Depois, finalmente chegou o telefone, da mesma côr bege com que agora pintavam os táxis, com botões brancos e um toque estridente que me punha em alvoroço. Gostava tanto de o ouvir, que inventava pretextos para as amigas me ligarem à noite. A conversa impacientava-me, na verdade só queria ouvi-lo tocar, pegar no auscultador com a afectação eficiente de uma secretária, enquanto deitava um olhar furtivo ao espelho em frente. Depois, dizia a palavra inevitável e a magia acabava. Por agora.

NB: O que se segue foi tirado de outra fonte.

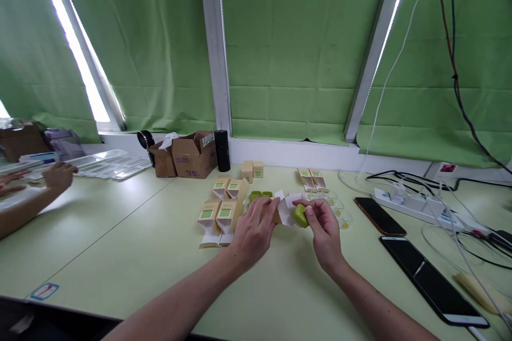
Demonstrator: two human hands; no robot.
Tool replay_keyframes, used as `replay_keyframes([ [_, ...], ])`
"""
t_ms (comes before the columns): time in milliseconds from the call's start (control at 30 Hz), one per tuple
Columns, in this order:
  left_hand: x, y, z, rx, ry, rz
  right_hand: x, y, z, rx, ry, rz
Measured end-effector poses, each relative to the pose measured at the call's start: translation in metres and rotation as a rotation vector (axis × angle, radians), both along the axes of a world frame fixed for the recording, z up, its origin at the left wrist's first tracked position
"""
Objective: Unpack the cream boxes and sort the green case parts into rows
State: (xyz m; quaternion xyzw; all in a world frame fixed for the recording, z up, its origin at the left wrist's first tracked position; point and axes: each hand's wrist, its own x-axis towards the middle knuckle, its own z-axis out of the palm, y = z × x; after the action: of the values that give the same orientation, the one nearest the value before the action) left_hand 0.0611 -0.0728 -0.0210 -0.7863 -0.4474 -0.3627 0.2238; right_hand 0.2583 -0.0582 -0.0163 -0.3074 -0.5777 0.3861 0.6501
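My left hand is closed on a small kraft-coloured box, its white inner flaps spread toward the right. In my right hand, a rounded green case is pinched between thumb and fingers, right at the box's flaps. More green cases lie just behind my left hand. To its left stand several small kraft boxes with green labels and white flaps folded out. Clear plastic pieces with yellow spots lie behind my right hand, partly covered by it.
Closed small boxes and flap-open ones stand farther back. Cardboard cartons and a black cylinder line the wall. Rightward lie a phone, a larger phone, and a power strip with cables. Another person's hand is far left.
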Motion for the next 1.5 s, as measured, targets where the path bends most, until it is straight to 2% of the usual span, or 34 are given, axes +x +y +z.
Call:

Às vezes penso se não terei sonhado esse tempo. A memória traz contornos de ficção e entre mim e aquele outro eu quase não há afinidade. Continuo a não gostar das conversas ao telefone, só que agora também já não gosto de ouvir o toque. Prefiro falar em presença, ou, melhor ainda, escrever, em tempo real ou com atraso, pois que posso sempre pensar duas vezes antes de dizer o que não devo ou não quero. Ou justamente, exactamente o que quero.
A omnipresença de hoje é fascinante. A distância entre mim e o vizinho ou um amigo do outro lado do Atlântico é exactamente a mesma, a velocidade com que se tecem redes no mundo virtual é espantosa. Num instante descobrimos que temos "amigos" por toda a web e perde-se a noção de "fronteira".
Naturalmente, estou rendida às possibilidades de comunicação global, que me trazem o mundo quando estou em casa, e me devolvem a casa quando estou no mundo. Mas esta abertura ao mundo não raro me traz desejos de exílio, para um qualquer lugar onde um toque de telefone ainda seja um acontecimento.